Only the pictures are to be dropped; the rest of the data below is to be duplicated exactly.

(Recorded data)
━━━━━━━━

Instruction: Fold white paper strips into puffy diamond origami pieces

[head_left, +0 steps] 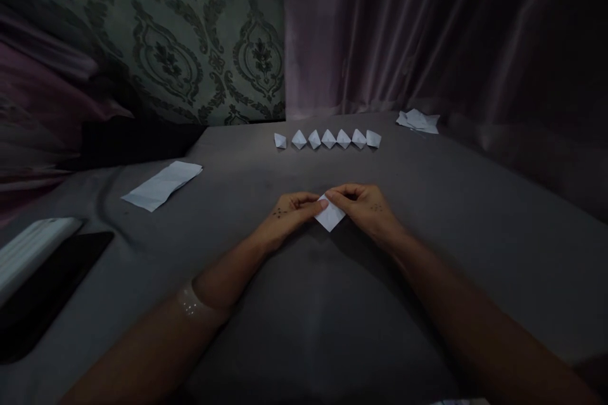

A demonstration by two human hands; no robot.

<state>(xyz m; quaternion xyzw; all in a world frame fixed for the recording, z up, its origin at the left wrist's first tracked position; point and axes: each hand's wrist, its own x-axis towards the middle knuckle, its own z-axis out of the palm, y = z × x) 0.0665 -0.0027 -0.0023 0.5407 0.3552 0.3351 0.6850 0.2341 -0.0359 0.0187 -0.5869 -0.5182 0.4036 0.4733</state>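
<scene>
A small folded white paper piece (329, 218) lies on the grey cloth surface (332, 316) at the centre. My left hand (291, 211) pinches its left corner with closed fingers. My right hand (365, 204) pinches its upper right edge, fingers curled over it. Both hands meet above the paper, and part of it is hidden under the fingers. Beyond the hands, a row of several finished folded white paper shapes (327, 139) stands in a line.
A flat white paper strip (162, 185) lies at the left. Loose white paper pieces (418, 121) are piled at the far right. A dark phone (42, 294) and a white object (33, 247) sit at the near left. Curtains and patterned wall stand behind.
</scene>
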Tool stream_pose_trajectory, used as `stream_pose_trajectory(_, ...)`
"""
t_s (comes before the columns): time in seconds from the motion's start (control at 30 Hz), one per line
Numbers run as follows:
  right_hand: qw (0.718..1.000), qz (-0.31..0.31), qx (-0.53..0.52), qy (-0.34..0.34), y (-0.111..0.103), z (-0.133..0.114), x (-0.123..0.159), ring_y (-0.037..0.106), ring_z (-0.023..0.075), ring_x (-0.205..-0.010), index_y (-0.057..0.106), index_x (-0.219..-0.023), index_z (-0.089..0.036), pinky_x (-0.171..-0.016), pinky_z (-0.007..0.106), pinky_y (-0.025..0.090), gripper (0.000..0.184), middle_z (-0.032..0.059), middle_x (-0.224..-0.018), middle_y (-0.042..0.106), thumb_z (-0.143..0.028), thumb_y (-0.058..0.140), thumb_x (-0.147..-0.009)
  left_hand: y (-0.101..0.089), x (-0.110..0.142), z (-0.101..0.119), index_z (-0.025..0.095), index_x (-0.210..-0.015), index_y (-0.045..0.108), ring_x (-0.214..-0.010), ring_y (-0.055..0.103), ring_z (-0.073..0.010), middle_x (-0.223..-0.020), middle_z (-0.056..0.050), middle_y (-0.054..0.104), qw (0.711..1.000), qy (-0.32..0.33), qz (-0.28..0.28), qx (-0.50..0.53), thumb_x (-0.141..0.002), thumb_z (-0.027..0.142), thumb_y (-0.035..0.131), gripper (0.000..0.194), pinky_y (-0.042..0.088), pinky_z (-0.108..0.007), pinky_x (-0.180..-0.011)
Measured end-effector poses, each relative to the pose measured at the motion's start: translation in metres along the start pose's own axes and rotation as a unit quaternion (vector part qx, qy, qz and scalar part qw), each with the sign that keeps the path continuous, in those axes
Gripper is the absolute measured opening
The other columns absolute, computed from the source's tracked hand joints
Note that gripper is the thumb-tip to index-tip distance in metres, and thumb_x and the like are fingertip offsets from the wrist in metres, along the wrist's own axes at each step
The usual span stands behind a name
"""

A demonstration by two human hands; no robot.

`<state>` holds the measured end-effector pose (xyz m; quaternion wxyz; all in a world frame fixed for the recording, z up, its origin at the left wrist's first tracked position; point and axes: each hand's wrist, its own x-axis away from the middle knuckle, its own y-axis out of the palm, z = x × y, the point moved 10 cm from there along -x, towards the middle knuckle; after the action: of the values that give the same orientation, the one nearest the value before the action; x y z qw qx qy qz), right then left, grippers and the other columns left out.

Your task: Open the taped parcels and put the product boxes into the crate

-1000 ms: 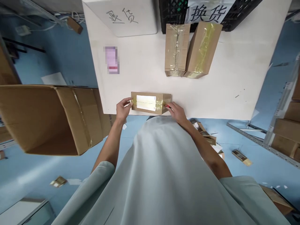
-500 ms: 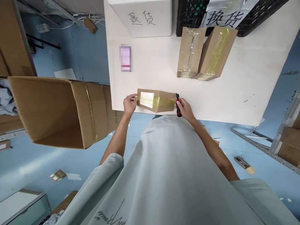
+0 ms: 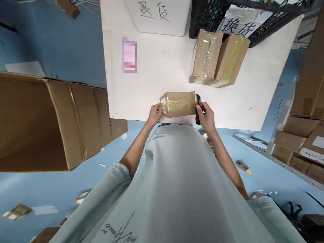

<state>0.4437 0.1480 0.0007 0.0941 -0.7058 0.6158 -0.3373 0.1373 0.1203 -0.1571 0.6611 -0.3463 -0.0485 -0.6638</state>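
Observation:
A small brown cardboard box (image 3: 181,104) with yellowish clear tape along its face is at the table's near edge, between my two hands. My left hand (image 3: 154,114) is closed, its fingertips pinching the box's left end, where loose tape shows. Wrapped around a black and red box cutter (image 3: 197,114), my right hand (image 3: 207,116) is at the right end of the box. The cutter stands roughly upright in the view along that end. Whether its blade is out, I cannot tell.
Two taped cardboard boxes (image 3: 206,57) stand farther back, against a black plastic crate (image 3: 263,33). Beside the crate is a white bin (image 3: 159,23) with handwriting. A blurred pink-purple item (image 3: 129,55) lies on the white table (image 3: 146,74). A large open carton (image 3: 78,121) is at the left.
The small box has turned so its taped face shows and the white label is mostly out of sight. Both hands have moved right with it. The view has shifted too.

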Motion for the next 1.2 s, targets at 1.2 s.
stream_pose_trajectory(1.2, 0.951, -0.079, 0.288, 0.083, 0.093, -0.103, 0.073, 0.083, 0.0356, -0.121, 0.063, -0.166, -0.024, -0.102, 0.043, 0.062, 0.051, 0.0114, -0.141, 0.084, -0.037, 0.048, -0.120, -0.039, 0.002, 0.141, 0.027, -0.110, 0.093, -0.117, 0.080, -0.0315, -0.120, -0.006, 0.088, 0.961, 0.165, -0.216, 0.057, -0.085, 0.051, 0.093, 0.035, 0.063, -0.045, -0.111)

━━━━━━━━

* Written solution *
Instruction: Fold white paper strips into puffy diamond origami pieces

[head_left, +0 steps] 

A demonstration by two human hands; no robot.

<state>(xyz m; quaternion xyzw; all in a world frame fixed for the recording, z up, its origin at the left wrist's first tracked position; point and axes: each hand's wrist, its own x-axis towards the middle knuckle, its own z-axis out of the palm, y = z × x) 0.0665 -0.0027 -0.0023 0.5407 0.3552 0.3351 0.6850 0.2341 -0.0359 0.0187 -0.5869 -0.5182 0.4036 0.4733</state>
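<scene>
A small folded white paper piece (329, 218) lies on the grey cloth surface (332, 316) at the centre. My left hand (291, 211) pinches its left corner with closed fingers. My right hand (365, 204) pinches its upper right edge, fingers curled over it. Both hands meet above the paper, and part of it is hidden under the fingers. Beyond the hands, a row of several finished folded white paper shapes (327, 139) stands in a line.
A flat white paper strip (162, 185) lies at the left. Loose white paper pieces (418, 121) are piled at the far right. A dark phone (42, 294) and a white object (33, 247) sit at the near left. Curtains and patterned wall stand behind.
</scene>
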Tool stream_pose_trajectory, used as `stream_pose_trajectory(_, ...)`
"""
t_s (comes before the columns): time in seconds from the motion's start (control at 30 Hz), one per line
Numbers run as follows:
  right_hand: qw (0.718..1.000), qz (-0.31..0.31), qx (-0.53..0.52), qy (-0.34..0.34), y (-0.111..0.103), z (-0.133..0.114), x (-0.123..0.159), ring_y (-0.037..0.106), ring_z (-0.023..0.075), ring_x (-0.205..-0.010), index_y (-0.057..0.106), index_x (-0.219..-0.023), index_z (-0.089..0.036), pinky_x (-0.171..-0.016), pinky_z (-0.007..0.106), pinky_y (-0.025..0.090), gripper (0.000..0.184), middle_z (-0.032..0.059), middle_x (-0.224..-0.018), middle_y (-0.042..0.106), thumb_z (-0.143..0.028), thumb_y (-0.058..0.140), thumb_x (-0.147..-0.009)
  left_hand: y (-0.101..0.089), x (-0.110..0.142), z (-0.101..0.119), index_z (-0.025..0.095), index_x (-0.210..-0.015), index_y (-0.045..0.108), ring_x (-0.214..-0.010), ring_y (-0.055..0.103), ring_z (-0.073..0.010), middle_x (-0.223..-0.020), middle_z (-0.056..0.050), middle_y (-0.054..0.104), qw (0.711..1.000), qy (-0.32..0.33), qz (-0.28..0.28), qx (-0.50..0.53), thumb_x (-0.141..0.002), thumb_z (-0.027..0.142), thumb_y (-0.035..0.131), gripper (0.000..0.194), pinky_y (-0.042..0.088), pinky_z (-0.108..0.007), pinky_x (-0.180..-0.011)
Measured end-effector poses, each relative to the pose measured at the motion's start: translation in metres along the start pose's own axes and rotation as a unit quaternion (vector part qx, qy, qz and scalar part qw), each with the sign that keeps the path continuous, in those axes
Gripper is the absolute measured opening
The other columns absolute, computed from the source's tracked hand joints
Note that gripper is the thumb-tip to index-tip distance in metres, and thumb_x and the like are fingertip offsets from the wrist in metres, along the wrist's own axes at each step
The usual span stands behind a name
"""

A demonstration by two human hands; no robot.

`<state>` holds the measured end-effector pose (xyz m; quaternion wxyz; all in a world frame fixed for the recording, z up, its origin at the left wrist's first tracked position; point and axes: each hand's wrist, its own x-axis away from the middle knuckle, its own y-axis out of the palm, z = x × y, the point moved 10 cm from there along -x, towards the middle knuckle; after the action: of the values that give the same orientation, the one nearest the value before the action; x y z qw qx qy qz), right then left, grippers and the other columns left out.

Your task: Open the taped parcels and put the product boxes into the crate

-1000 ms: 
-500 ms: 
+0 ms: 

<state>0.4437 0.1480 0.0007 0.0941 -0.7058 0.6158 -0.3373 0.1373 0.1203 -0.1571 0.6611 -0.3463 -0.0485 -0.6638</state>
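Observation:
A small brown cardboard box (image 3: 181,104) with yellowish clear tape along its face is at the table's near edge, between my two hands. My left hand (image 3: 154,114) is closed, its fingertips pinching the box's left end, where loose tape shows. Wrapped around a black and red box cutter (image 3: 197,114), my right hand (image 3: 207,116) is at the right end of the box. The cutter stands roughly upright in the view along that end. Whether its blade is out, I cannot tell.
Two taped cardboard boxes (image 3: 206,57) stand farther back, against a black plastic crate (image 3: 263,33). Beside the crate is a white bin (image 3: 159,23) with handwriting. A blurred pink-purple item (image 3: 129,55) lies on the white table (image 3: 146,74). A large open carton (image 3: 78,121) is at the left.
The small box has turned so its taped face shows and the white label is mostly out of sight. Both hands have moved right with it. The view has shifted too.
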
Motion for the next 1.2 s, targets at 1.2 s.
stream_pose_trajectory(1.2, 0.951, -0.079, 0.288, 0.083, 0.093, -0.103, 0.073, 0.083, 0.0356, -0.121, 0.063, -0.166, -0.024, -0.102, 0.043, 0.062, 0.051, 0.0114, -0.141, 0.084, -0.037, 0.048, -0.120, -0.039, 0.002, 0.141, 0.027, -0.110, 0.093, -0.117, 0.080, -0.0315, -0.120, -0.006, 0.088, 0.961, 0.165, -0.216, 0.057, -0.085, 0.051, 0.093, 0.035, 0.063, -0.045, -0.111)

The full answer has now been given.